» **About this task**
Find out how many lines of the material contain the string "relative" and give only that figure.

» **Extracted data**
-- -- --
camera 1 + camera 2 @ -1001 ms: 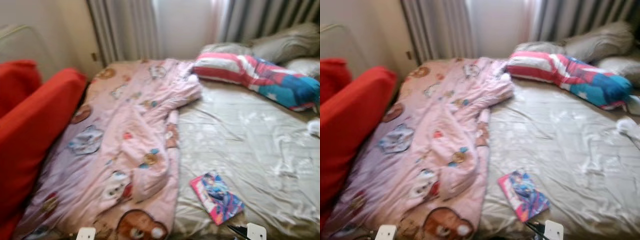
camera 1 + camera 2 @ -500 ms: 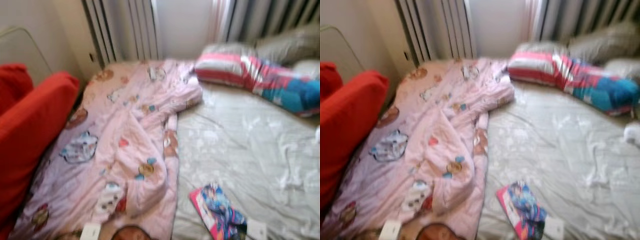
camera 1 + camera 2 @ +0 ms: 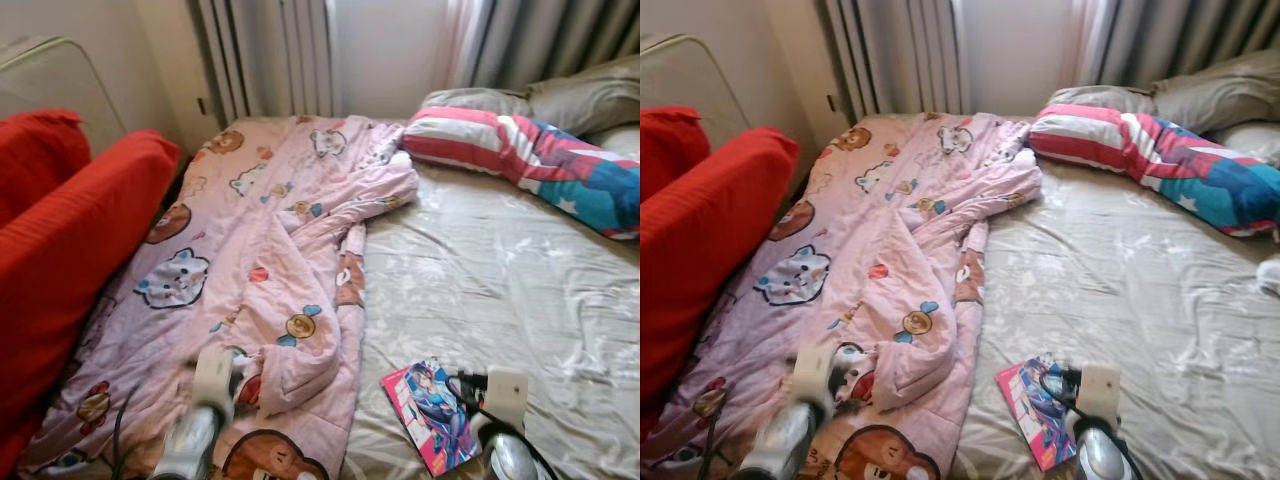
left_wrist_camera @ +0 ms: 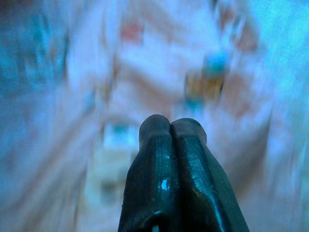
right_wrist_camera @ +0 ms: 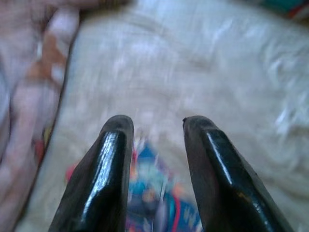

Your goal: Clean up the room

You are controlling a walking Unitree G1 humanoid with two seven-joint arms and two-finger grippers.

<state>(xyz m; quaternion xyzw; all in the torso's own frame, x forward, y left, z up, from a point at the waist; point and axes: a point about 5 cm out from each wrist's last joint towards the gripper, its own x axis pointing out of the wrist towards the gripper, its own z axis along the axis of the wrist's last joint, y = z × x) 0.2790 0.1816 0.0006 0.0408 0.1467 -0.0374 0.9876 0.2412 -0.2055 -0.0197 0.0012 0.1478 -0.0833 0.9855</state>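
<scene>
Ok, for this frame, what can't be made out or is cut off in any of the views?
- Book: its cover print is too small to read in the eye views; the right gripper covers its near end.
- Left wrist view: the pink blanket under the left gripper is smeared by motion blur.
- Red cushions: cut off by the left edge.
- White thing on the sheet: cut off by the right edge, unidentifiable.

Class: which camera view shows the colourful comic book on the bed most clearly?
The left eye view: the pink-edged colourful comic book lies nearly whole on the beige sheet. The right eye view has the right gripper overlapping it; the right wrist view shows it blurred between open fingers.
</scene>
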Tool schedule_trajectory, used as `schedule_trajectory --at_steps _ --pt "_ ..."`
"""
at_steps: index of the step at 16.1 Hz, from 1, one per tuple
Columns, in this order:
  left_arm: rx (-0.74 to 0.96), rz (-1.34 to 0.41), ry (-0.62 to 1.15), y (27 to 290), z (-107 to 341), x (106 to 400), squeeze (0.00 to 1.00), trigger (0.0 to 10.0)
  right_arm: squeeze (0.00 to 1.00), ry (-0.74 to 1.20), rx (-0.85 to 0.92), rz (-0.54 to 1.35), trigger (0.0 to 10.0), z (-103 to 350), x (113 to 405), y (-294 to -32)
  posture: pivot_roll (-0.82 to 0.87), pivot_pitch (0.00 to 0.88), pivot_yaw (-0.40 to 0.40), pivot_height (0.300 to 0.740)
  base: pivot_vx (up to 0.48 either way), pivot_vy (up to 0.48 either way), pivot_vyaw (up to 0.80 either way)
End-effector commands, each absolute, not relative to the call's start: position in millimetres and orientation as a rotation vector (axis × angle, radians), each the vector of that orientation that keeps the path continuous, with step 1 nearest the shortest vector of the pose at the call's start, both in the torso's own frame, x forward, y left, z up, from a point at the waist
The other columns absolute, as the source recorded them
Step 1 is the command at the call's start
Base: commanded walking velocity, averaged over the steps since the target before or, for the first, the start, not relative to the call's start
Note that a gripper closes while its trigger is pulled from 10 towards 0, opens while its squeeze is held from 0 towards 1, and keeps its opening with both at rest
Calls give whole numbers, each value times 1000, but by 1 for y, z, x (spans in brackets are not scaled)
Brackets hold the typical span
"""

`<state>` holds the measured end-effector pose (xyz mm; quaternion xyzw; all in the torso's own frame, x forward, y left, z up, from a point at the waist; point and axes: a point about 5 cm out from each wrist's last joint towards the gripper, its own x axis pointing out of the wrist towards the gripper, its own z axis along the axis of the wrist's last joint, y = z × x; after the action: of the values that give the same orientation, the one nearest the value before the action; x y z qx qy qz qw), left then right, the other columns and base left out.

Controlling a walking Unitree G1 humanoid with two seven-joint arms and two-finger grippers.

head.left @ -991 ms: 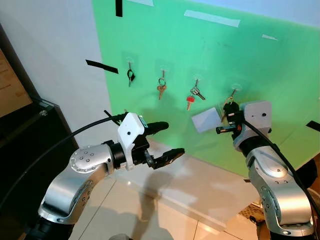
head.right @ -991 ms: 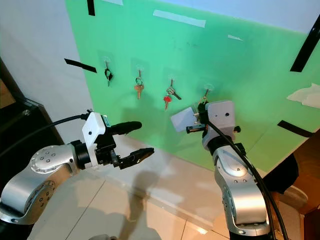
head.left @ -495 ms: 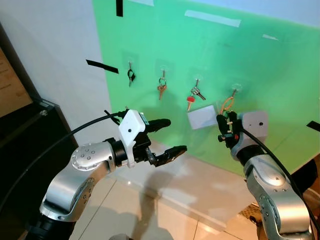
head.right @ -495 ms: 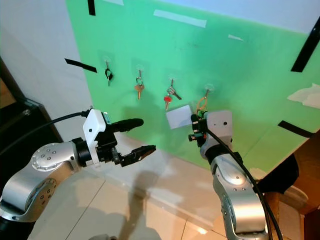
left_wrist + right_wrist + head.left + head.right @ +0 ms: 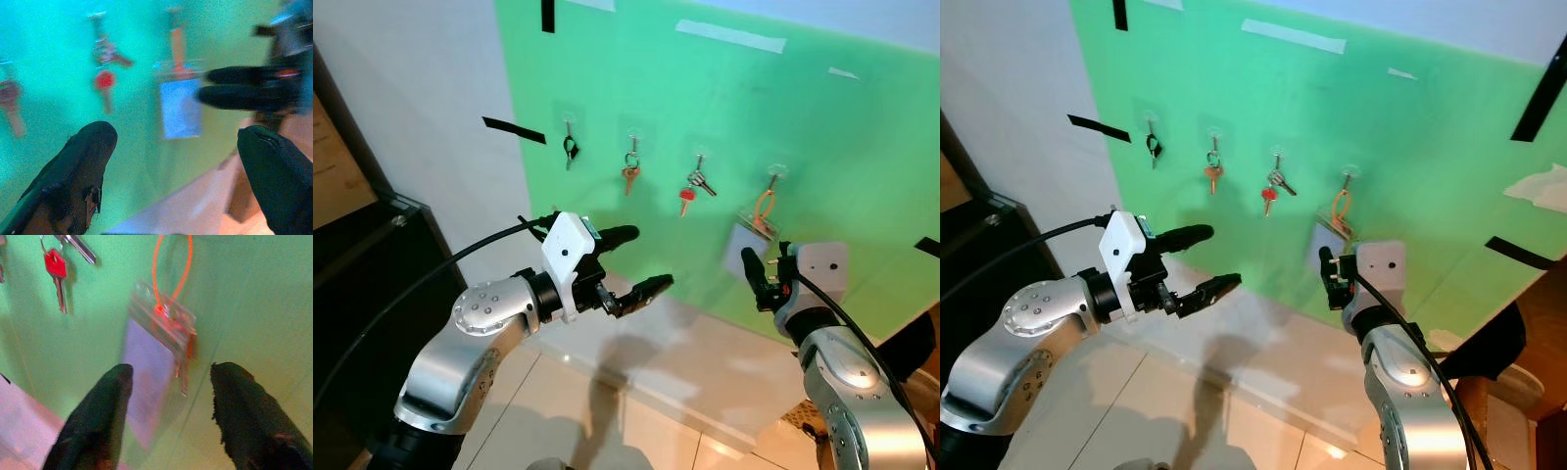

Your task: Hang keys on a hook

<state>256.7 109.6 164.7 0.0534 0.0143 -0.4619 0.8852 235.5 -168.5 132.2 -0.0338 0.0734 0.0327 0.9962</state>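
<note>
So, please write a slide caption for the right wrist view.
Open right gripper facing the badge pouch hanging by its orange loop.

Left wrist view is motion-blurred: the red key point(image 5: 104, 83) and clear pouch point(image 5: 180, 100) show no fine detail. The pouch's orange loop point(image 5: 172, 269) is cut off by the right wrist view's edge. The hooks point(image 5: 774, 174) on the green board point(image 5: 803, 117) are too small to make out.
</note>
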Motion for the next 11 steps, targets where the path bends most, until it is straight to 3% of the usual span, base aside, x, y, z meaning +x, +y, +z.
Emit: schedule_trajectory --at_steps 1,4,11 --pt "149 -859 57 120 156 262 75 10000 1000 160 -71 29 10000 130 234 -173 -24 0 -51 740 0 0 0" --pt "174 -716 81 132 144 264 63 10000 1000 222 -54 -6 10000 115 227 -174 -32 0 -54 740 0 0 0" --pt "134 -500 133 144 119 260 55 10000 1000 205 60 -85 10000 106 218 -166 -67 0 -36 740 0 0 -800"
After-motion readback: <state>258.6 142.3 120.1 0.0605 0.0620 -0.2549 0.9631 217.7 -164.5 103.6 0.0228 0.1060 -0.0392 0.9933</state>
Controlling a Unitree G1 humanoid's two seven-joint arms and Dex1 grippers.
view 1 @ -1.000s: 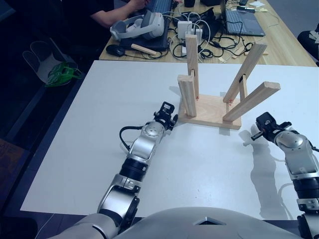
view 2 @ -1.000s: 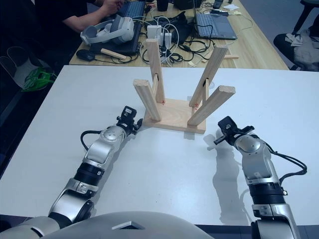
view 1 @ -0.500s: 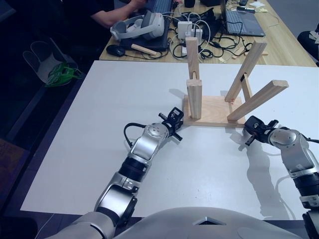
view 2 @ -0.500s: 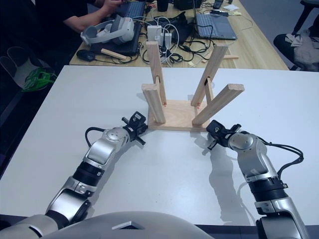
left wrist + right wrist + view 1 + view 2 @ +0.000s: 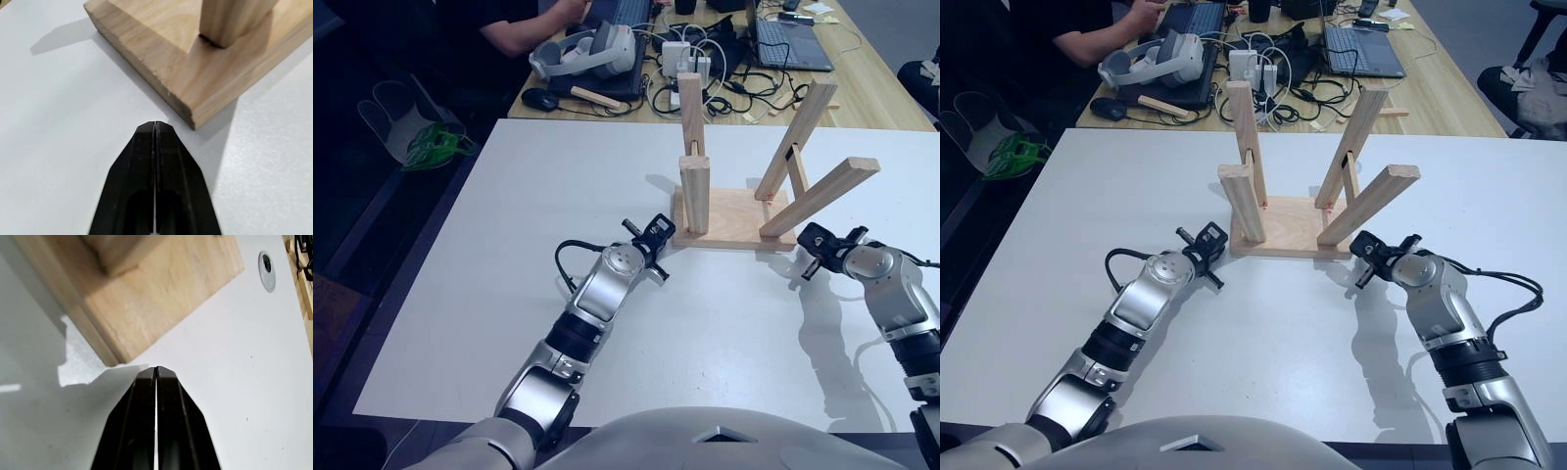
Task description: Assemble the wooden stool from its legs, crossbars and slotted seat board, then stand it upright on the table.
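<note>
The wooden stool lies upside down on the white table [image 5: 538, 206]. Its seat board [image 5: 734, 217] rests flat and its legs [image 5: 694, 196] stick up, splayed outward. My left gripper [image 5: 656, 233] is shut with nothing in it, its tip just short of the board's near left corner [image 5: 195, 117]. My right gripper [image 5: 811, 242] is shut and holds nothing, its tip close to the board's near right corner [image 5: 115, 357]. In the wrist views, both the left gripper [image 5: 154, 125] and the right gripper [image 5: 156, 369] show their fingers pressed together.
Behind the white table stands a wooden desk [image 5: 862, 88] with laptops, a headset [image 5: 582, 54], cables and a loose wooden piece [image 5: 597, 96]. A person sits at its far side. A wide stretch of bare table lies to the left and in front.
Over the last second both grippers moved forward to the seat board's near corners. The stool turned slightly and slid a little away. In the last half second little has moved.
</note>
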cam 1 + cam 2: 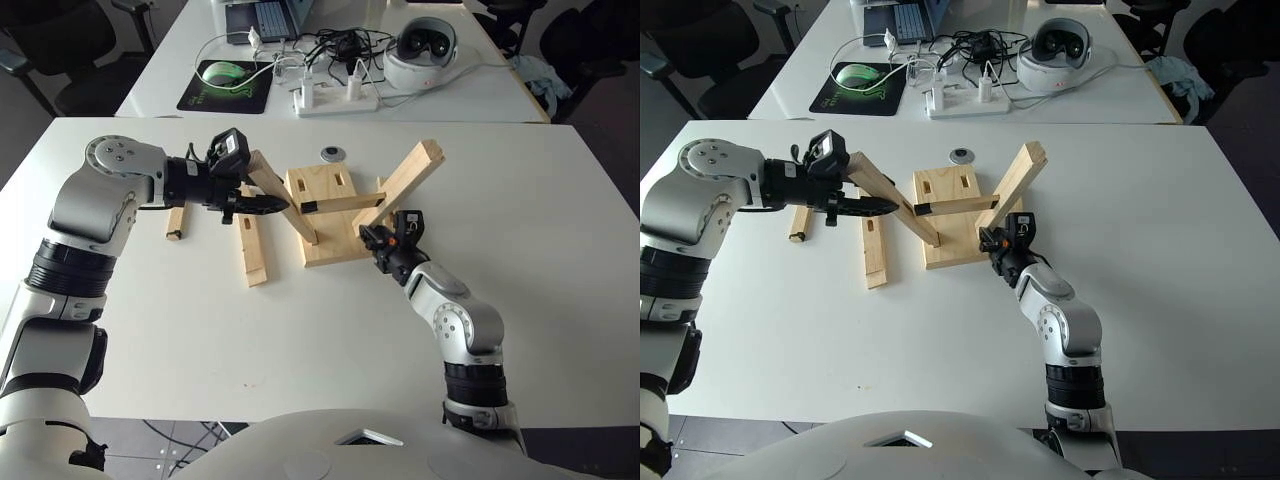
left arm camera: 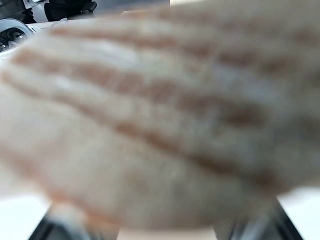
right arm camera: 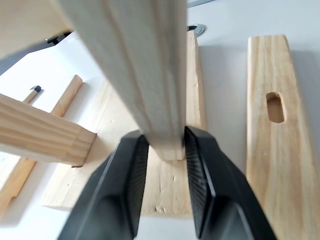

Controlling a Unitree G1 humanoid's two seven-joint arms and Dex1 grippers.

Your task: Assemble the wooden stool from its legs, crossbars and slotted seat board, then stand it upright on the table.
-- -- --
» **Output of the exercise**
2